You need to understand "undefined" "intermediate" and "limit does not exist" are three different terms. Path dependence uses the third not the second.

I do understand the difference, but similarly there is a difference between conflating two concepts and analogizing them

 

[Mark44]

Mind if I take the opportunity to review?

Undefined - a point for an equation does not exist. Found by dividing by zero, squaring a negative (other ways??)

A value for which an expression does not exist. It makes no sense to say that an equation doesn't exist.

Possible ways an expression can fail to exist: division by zero; taking the square root (or an even root) of a negative number - there's no problem with squaring a negative number; attempting to evaluate a function at a value outside its domain (e.g., ln(0)), and so on.

Indeterminate - when a form is indeterminate, it takes the form of 0/0, infin/infin, infin - infin, 0 x infin, infin ^ 0, 0 ^ 0, c ^ infin (c is some constant)

Also [-∞/∞], but c^∞ is not indeterminate.

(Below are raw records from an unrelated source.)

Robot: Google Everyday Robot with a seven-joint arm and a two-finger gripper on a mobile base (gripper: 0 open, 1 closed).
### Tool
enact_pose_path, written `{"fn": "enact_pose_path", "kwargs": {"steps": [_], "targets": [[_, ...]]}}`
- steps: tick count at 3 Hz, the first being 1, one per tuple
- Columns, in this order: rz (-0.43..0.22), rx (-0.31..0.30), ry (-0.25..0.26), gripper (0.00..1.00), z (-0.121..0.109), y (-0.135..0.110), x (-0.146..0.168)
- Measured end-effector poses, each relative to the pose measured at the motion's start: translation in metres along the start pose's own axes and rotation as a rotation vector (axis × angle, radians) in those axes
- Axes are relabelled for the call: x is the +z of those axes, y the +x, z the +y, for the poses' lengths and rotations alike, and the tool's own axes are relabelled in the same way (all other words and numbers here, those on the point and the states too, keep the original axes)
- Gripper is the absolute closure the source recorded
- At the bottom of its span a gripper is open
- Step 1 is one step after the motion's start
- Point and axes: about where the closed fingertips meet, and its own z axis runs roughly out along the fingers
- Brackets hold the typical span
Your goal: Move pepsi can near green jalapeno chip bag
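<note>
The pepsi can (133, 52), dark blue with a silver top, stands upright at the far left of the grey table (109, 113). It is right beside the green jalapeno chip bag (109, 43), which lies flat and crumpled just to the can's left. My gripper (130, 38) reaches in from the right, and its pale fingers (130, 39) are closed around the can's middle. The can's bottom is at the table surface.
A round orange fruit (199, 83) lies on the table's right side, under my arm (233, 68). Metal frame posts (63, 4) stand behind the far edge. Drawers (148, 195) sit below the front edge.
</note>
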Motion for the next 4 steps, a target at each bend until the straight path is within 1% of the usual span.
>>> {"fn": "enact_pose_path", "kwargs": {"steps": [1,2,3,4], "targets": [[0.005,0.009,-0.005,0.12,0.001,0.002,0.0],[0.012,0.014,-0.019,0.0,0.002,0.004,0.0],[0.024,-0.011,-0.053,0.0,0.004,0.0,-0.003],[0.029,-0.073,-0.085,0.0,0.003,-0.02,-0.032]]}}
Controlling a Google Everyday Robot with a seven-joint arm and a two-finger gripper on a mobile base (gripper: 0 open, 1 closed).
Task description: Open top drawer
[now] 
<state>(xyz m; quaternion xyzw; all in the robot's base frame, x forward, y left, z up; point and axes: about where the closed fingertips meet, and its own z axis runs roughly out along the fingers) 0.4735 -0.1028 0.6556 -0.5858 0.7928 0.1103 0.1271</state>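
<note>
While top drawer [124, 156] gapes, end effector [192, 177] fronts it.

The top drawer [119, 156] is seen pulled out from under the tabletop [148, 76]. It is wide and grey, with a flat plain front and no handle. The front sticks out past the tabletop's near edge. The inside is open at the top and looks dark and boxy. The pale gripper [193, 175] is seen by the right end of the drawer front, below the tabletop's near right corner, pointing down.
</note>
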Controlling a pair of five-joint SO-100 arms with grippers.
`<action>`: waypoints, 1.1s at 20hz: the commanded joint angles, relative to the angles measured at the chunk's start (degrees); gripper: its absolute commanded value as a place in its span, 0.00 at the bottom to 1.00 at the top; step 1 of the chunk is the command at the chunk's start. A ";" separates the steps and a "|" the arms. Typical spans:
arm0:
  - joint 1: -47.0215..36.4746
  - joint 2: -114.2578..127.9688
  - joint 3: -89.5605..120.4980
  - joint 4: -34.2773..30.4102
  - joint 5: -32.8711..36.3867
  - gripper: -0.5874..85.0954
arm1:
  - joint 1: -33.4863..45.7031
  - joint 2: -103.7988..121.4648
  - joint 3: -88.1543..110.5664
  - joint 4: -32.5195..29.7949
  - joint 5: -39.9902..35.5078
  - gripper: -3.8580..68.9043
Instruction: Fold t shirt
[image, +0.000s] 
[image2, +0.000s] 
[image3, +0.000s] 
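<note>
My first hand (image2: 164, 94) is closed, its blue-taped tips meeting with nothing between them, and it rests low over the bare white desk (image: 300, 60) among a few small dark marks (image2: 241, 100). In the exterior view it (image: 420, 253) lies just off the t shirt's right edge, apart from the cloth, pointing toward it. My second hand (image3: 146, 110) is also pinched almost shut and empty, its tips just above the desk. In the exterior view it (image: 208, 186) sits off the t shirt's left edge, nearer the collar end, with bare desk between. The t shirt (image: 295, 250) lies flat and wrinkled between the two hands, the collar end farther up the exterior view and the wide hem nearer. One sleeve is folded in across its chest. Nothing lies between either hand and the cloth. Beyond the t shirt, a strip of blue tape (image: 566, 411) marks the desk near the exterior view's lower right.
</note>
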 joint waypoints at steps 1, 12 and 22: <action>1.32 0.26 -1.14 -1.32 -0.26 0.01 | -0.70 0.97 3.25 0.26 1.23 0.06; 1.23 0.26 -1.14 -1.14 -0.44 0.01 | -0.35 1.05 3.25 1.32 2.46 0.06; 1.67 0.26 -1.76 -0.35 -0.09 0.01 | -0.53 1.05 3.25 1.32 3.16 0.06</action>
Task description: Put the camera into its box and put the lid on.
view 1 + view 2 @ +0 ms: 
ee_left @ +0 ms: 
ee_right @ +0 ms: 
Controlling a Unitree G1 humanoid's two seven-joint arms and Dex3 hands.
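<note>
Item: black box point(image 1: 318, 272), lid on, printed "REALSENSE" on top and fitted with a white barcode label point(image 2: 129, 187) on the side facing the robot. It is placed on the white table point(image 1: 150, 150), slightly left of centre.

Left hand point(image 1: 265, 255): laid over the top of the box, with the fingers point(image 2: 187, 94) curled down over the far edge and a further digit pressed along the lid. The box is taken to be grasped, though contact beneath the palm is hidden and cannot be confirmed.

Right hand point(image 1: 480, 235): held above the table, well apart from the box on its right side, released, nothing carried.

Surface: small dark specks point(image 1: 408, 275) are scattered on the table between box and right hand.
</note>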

Lim does not exist - right hand side and left hand side limits are not equal

Which includes the possibility that either fails to exist. For example,
\lim_{x \to 0} \sqrt{x} \text{ does not exist}

that right?

 

[Square1]

Wow it's almost a year since I've first seen this material and I am running back into it. Geeze I remember vividly how much this made my head spin :D lol - it was one of the most confusing things for me in calculus along with l'hospitals rule etc. Now it so much more clear reading the textbook and understanding it all. And I remember that this thread provided lot's of help too at the time and I made reference to it a few times afterwards. So thanks a lot everyone. All the responses are top notch!